Wednesday 2 November 2022, 5.00PM

Speaker(s): Jade Munslow Ong (Salford)

Bloomsbury’s fame as a uniquely privileged site of modernist innovation is largely based on the art, writing, relationships and philosophies of the Bloomsbury Group at their peak in the 1920s. Yet 40 years prior, the area hosted other writers and intellectuals who also contributed to the development of literary modernisms. Olive Schreiner and Margaret Harkness were two such antecedents, and were part of various and overlapping women’s clubs, friendship circles, debating societies and progressive organisations that comprised the Bloomsbury groups of the late-1880s. During this period, Harkness produced her first two novels and a number of short stories, and Schreiner wrote a series of allegories collected as Dreams (1890). Harkness’s second novel, Out of Work (1888), and Schreiner’s allegory ‘The Sunlight Lay Across My Bed’ (1890) are considered here in the context of the writers’ friendship, and as formally distinct, yet politically- and aesthetically related, works of proto-/modernist socialist literature. Connections between Harkness’s Naturalism, Schreiner’s use of allegory, and literary modernism are established through reference to Georg Lukács’ work on the ideology of modernism, which is expanded to address what Jed Esty describes as the ‘lacunae’ of his ‘relative lack of interest in women’s writing’, and ‘two other, perhaps interconnected, blind spots in Lukács: modernism and imperialism’ (Esty 2009, 367). Following Esty in globalising Lukács in order to read the overlapping and co-determined modernisms of Harkness and Schreiner, it becomes possible to see how their writings ‘transferred the unfolding dynamic of modern history from the national frame of reference to a global one, retaining a reality principle adequate to objective social conditions but jettisoning the Lukácsian norm of universal (if uneven) progress’ (Esty 2009, 369). As such, both Harkness and Schreiner’s writings represent classed experiences typically occluded or denied by dominant cultures; use distinctive narratorial voices and proto-/modernist perspectival shifts to dialectically explore diverse subject, cultural and political positions; and present street-level views and sounds of the industrialised metropole as a place for contemplation, connection, action and (potential) liberation.  

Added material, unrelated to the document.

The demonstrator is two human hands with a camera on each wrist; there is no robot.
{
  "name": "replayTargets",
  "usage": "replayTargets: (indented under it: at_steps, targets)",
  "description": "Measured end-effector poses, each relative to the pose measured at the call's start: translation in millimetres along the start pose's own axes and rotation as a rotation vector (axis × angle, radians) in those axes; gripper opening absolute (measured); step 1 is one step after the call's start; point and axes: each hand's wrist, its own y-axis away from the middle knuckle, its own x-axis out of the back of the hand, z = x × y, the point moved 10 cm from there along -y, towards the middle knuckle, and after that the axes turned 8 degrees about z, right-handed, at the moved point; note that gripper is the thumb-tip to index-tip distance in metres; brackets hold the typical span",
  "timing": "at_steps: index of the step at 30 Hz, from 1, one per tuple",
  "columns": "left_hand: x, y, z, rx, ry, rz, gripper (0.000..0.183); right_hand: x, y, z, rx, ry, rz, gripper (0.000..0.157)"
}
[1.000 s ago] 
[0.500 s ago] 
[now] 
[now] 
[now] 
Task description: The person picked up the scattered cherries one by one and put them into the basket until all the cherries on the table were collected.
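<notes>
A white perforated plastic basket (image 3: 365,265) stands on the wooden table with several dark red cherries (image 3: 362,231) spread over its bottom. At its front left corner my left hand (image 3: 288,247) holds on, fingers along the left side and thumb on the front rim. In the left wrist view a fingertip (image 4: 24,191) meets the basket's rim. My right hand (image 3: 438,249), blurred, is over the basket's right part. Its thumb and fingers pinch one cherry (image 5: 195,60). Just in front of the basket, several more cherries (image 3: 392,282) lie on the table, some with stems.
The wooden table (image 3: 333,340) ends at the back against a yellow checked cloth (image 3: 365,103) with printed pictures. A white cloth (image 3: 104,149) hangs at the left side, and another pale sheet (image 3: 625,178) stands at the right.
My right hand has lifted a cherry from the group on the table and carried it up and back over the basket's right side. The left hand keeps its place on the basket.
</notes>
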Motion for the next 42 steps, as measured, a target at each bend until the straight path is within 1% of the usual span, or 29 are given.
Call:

Jade Munslow Ong is Reader in English Literature at the University of Salford; Principal Investigator on a three-year AHRC-funded research project, South African Modernism 1880-2020; and a 2022 BBC/AHRC New Generation ThinkerShe is author of Olive Schreiner and African Modernism: Allegory, Empire and Postcolonial Writing (Routledge, 2018), and has two books forthcoming: a co-authored book with Matthew Whittle entitled Global Literatures and the Environment: Twenty-First Century Perspectives (Routledge, 2023), and a co-edited collection with Andrew van der Vlies entitled Olive Schreiner: Writing Networks and Global Contexts (Edinburgh University Press, 2023). 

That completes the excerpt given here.